Created attachment 13155 [details] fix use of getgroups The function gain_root() (source3/smbd/sec_ctx.c) contains this line of code: ngroups = sys_getgroups(0,&grp); I'm not sure what was intended here, but it seems to me the function getgroups (for which sys_getgroups is an alias) isn't supposed to be used like this. If I compile samba with address sanitizer it'll report a buffer overflow in grp. When the first argument is 0 then getgroups isn't supposed to do anything with the second argument, so it can (and should) be a null pointer. This avoids the overflow. grp isn't used anywhere else. Patch attached. Here's the stack trace from address sanitizer: ==14194==ERROR: AddressSanitizer: stack-buffer-overflow on address 0x7fff3c1a0d84 at pc 0x7feafbed89a1 bp 0x7fff3c1a0d40 sp 0x7fff3c1a04f0 WRITE of size 40 at 0x7fff3c1a0d84 thread T0 #0 0x7feafbed89a0 in getgroups (/usr/lib/gcc/x86_64-pc-linux-gnu/6.3.0/libasan.so.3+0x4e9a0) #1 0x7feafaf9a0f3 in get_current_groups ../source3/smbd/sec_ctx.c:156 #2 0x7feafaf9a0f3 in init_sec_ctx ../source3/smbd/sec_ctx.c:466 #3 0x56489a05e06d in main ../source3/smbd/server.c:1667 #4 0x7feaf6bc11e0 in __libc_start_main (/lib64/libc.so.6+0x201e0) #5 0x56489a060049 in _start (/usr/sbin/smbd+0x13049) Address 0x7fff3c1a0d84 is located in stack of thread T0 at offset 36 in frame #0 0x7feafaf99f5f in init_sec_ctx ../source3/smbd/sec_ctx.c:447 This frame has 1 object(s): [32, 36) 'grp' <== Memory access at offset 36 overflows this variable
Created attachment 13156 [details] git-am fix for master. I think this is a more complete fix here.
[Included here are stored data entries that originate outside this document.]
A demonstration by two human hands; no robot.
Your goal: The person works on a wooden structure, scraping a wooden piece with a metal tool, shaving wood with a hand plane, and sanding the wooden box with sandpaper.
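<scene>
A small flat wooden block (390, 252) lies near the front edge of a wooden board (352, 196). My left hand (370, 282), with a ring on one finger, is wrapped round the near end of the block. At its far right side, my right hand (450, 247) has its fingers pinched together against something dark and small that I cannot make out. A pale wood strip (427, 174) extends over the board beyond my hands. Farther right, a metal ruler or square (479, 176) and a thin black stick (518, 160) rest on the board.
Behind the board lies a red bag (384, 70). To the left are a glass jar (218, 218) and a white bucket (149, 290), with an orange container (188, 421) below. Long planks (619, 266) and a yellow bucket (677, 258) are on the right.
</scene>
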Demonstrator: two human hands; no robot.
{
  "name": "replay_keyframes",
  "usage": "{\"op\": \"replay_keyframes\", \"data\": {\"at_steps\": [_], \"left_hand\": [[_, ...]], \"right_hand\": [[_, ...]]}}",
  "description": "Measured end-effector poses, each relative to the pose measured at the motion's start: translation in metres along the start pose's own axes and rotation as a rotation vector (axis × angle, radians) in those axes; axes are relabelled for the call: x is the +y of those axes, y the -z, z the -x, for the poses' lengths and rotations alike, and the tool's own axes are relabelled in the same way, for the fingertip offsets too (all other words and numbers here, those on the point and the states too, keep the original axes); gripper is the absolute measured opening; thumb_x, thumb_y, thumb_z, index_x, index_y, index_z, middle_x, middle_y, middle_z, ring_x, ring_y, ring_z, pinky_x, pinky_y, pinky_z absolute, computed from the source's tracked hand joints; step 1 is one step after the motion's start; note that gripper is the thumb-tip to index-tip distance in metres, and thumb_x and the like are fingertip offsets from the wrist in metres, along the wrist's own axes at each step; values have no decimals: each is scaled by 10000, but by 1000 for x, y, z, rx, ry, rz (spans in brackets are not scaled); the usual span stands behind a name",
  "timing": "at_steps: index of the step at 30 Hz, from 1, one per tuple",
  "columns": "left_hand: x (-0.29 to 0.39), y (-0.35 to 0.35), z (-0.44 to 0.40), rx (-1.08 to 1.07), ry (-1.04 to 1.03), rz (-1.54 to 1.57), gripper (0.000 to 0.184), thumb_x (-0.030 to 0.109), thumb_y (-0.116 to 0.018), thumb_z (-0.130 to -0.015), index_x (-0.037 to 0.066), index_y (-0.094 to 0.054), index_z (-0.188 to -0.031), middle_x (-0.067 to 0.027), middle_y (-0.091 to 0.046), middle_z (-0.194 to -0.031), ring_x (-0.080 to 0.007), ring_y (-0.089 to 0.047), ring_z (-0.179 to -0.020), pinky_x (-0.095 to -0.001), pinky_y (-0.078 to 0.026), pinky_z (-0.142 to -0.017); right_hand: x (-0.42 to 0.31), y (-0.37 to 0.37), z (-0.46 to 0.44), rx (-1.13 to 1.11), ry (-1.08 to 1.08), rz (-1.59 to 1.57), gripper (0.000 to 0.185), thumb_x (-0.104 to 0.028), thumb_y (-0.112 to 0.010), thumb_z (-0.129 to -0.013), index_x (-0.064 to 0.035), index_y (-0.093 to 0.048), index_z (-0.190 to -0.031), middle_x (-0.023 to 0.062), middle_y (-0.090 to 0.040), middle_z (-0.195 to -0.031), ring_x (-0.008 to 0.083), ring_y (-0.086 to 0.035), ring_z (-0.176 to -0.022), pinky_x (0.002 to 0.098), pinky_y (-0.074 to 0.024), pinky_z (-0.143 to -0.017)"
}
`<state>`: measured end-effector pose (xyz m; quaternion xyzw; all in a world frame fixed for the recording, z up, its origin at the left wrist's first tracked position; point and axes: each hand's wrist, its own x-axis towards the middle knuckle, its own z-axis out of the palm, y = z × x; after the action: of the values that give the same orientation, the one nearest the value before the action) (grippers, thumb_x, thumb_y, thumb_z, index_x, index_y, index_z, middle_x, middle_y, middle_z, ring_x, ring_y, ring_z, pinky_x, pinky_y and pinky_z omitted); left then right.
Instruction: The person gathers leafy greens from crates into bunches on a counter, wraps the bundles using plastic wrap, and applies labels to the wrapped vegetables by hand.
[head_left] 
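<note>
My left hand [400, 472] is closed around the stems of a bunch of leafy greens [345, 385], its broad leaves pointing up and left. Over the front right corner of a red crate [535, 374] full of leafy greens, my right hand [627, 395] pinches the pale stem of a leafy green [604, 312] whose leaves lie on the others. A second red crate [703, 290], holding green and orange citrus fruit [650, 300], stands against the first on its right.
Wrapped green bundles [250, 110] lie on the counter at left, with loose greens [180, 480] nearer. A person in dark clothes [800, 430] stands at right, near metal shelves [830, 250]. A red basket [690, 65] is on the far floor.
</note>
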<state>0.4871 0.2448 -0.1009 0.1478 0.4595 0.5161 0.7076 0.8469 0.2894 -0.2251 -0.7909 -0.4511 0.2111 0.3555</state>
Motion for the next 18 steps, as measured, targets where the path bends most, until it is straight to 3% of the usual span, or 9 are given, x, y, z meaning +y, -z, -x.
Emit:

Created attachment 13160 [details] git-am fix for 4.6.next, 4.5.next. Cherry-picked from master.
Karolin, please add the patches to the relevant branches. Thanks.
Pushed to autobuild-v4-{5,6}-test.
(In reply to Karolin Seeger from comment #4) Pushed to both branches. Closing out bug report. Thanks!